Shaw denied that “globalism” was being used as an anti-Semitic trope by Local Matters. “The implication that this is somehow related to Judaism is not one that I or Local Matters supports,” he said.
“Local Matters was formed by a variety of people with an interest in genuine Localist ideas, including myself and a small minority of former GI UK members, but the large majority of Local Matters activists were never associated with GI UK, and the organisation is a completely separate entity,” Shaw wrote in an email when contacted for this story.
“Local Matters is a collective of people who share the view that the basis of politics is found and realised at the level of local communities where the individual and his/her decisions matter.”
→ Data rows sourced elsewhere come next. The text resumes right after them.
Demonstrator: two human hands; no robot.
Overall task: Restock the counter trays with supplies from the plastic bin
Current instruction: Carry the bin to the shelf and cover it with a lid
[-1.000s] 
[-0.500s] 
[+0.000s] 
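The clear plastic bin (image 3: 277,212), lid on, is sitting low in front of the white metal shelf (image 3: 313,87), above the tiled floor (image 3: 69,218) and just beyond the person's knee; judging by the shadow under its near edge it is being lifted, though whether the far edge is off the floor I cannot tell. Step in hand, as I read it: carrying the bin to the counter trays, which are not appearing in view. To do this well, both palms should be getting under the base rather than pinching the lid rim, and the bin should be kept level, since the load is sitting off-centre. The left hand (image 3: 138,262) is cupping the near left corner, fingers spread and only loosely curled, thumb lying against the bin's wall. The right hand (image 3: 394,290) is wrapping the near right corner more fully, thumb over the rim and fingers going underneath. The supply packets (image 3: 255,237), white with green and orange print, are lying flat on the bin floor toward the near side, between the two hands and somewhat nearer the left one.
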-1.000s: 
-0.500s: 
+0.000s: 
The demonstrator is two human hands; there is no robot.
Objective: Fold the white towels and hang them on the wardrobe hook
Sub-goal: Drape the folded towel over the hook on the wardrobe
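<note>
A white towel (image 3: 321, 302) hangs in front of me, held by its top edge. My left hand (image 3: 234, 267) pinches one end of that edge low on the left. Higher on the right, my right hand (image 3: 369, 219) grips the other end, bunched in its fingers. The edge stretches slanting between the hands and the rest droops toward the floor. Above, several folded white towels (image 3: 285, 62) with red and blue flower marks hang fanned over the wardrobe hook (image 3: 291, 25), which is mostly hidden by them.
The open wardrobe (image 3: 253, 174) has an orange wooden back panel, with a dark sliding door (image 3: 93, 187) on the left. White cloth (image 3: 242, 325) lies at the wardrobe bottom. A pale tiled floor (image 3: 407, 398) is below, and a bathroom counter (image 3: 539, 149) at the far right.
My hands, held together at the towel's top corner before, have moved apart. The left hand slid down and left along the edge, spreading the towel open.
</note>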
Shaw said Local Matters is “not a white supremacist, or ‘ethnonationalist’, organisation – nor do we advocate for Orwellian policies of discrimination or deportation. However, a policy of remigration… is ultimately necessary to tackle the negative impacts from our migration policy, both for ourselves and the homelands of these migrants.”
Local Matters’ identitarian message is well hidden, however, and as a result the group is followed on Twitter by accounts which generally support mainstream political parties. Among them is former Green Party leader and member of the House of Lords, Natalie Bennett, and Green Party deputy leader Amelia Womack.
Bennett said she stopped following Local Matters, after being approached by VICE World News. “My Twitter policy is that I follow accounts that follow or interact with me (eg RT) after a very quick visual check that they aren’t obviously a cause for concern” she said.
“Obviously that is a risk, but I do it in an attempt to be as democratic as possible, so people can DM me and I can see and I regularly try to RT something interesting I see from an account with few followers to magnify impact. I am sometimes alerted to problems by other followers or friends and I deal with that then.”
Womack also stopped following the group but did not provide a comment.